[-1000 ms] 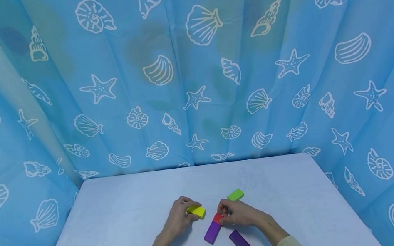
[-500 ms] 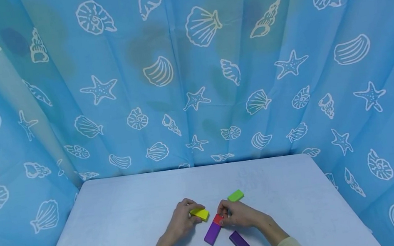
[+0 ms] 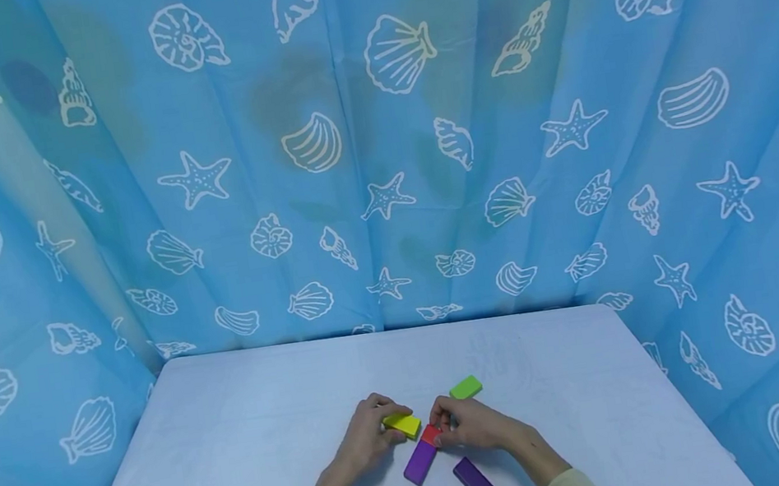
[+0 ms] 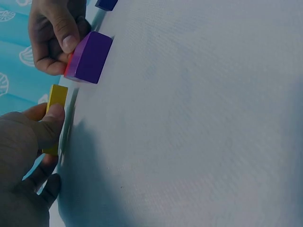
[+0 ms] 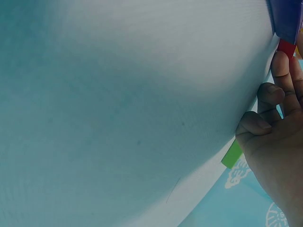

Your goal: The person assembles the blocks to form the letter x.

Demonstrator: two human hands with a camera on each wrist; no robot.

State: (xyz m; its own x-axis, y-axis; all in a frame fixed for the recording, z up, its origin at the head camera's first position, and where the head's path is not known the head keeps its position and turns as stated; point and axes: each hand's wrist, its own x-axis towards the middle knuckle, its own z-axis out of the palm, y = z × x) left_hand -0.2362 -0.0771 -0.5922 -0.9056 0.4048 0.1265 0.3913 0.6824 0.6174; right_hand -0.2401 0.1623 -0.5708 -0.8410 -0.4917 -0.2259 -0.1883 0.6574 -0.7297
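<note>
In the head view my left hand pinches a yellow block between thumb and fingers. The yellow block's near end lies close beside a red block; whether they touch is hard to tell. My right hand holds the red block by its right side and partly covers it. Against the red block's lower end sits a purple block, end to end in a slanting line. The left wrist view shows the thumb on the yellow block, with a gap to the purple block.
A dark purple block lies apart, below my right hand. Beyond that hand is a green block. All rest on a white-covered table, with a blue shell-patterned curtain behind and at both sides.
My left hand has carried the yellow block rightward and slightly nearer to me, up close to the red block. My right hand stays on the red block.
</note>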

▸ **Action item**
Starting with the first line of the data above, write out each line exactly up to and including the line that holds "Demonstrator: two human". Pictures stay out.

▸ **Result for this task**
[-1000 ms] 
[-500 ms] 
[+0 ms] 
[+0 ms] 
[+0 ms] 

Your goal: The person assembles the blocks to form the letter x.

Demonstrator: two human hands with a camera on each wrist; no robot.

The work on this exercise has been completed.